New at PySpark, trying to get a query to run and it seems like it SHOULD run but I get an EOF issue and I’m not sure how to resolve it..
What I’m trying to do is find all rows in blah.table where the value in col “domainname” matches a value from a list of domains. Then I want to grab 2 columns from those rows that contain ID information, and do another search finding all rows in blah.table that contain those pairs of IDs.
So far I have:
df = spark.sql("select * from blah.table where id1,id2 in (select id1,id2 from blah.table where domainname in ('list.com','of.com','domains.com'))")
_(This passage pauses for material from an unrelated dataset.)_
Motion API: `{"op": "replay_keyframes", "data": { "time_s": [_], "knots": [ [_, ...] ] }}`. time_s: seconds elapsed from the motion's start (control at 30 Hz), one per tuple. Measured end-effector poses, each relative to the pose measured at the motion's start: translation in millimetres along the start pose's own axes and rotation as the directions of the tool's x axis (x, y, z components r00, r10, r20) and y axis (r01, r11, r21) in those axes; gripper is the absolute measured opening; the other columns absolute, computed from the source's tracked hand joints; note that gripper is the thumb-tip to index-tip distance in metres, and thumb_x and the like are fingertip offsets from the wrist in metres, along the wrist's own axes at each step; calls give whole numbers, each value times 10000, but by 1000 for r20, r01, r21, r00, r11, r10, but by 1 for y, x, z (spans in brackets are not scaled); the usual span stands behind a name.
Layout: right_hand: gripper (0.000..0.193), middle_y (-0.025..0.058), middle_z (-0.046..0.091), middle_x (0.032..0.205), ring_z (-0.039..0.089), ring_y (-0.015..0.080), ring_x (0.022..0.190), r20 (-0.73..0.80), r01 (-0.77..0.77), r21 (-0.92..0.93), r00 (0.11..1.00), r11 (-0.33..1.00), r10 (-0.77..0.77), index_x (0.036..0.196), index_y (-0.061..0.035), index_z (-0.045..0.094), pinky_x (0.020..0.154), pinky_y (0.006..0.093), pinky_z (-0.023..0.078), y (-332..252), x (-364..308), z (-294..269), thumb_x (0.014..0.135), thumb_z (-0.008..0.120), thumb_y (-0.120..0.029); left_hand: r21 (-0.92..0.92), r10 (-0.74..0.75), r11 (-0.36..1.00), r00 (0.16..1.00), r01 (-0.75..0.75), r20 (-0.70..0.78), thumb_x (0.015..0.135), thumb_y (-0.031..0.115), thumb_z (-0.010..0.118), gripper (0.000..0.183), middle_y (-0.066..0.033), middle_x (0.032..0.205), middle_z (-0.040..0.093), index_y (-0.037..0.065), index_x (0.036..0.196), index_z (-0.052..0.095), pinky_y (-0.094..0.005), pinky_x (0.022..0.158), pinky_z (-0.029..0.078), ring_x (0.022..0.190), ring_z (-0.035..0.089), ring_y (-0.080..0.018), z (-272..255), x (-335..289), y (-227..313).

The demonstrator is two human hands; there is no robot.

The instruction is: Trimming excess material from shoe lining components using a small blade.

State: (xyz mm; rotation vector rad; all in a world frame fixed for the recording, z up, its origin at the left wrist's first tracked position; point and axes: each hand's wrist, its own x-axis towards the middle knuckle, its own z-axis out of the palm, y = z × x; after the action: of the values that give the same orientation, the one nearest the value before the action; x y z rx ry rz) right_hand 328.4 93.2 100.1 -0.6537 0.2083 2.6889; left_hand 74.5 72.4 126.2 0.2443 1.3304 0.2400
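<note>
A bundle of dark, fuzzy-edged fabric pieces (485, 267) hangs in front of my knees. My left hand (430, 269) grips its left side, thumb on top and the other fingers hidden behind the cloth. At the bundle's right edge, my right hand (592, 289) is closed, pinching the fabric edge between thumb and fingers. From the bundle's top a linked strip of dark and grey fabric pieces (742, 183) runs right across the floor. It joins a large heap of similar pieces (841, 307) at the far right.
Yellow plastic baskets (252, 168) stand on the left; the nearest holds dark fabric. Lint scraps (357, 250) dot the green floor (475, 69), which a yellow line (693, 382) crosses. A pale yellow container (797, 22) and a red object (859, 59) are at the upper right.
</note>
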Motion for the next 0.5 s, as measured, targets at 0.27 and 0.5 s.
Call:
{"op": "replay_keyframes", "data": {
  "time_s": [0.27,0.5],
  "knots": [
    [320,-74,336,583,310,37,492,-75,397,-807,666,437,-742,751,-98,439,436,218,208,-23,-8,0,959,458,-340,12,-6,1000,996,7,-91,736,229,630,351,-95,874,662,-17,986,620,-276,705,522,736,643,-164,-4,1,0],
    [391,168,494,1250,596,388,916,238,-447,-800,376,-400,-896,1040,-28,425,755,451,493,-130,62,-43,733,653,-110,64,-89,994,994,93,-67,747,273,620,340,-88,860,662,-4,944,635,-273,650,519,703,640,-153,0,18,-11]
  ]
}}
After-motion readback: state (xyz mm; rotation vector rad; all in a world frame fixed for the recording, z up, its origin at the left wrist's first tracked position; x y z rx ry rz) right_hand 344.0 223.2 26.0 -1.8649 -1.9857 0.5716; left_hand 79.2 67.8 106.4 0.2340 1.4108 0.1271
When I run it I get this error:
mismatched input ',' expecting {<EOF>, ';'}
If I split the query up, this seems to run fine by itself:
df = spark.sql("select id1,id2 from blah.table where domainname in ('list.com','of.com','domains.com')")
How can I make this work?
Advertisement
Answer
select * from blah.table where (id1, id2) in (select id1,id2 from blah.table where domainname in ('list.com','of.com','domains.com'))
Or, use EXISTS
:
select * from blah.table t1 where EXISTS (select * from blah.table t2 where t1.id1 = t2.id1 and t1.id2 = t2.id2 and t2.domainname in ('list.com','of.com','domains.com'))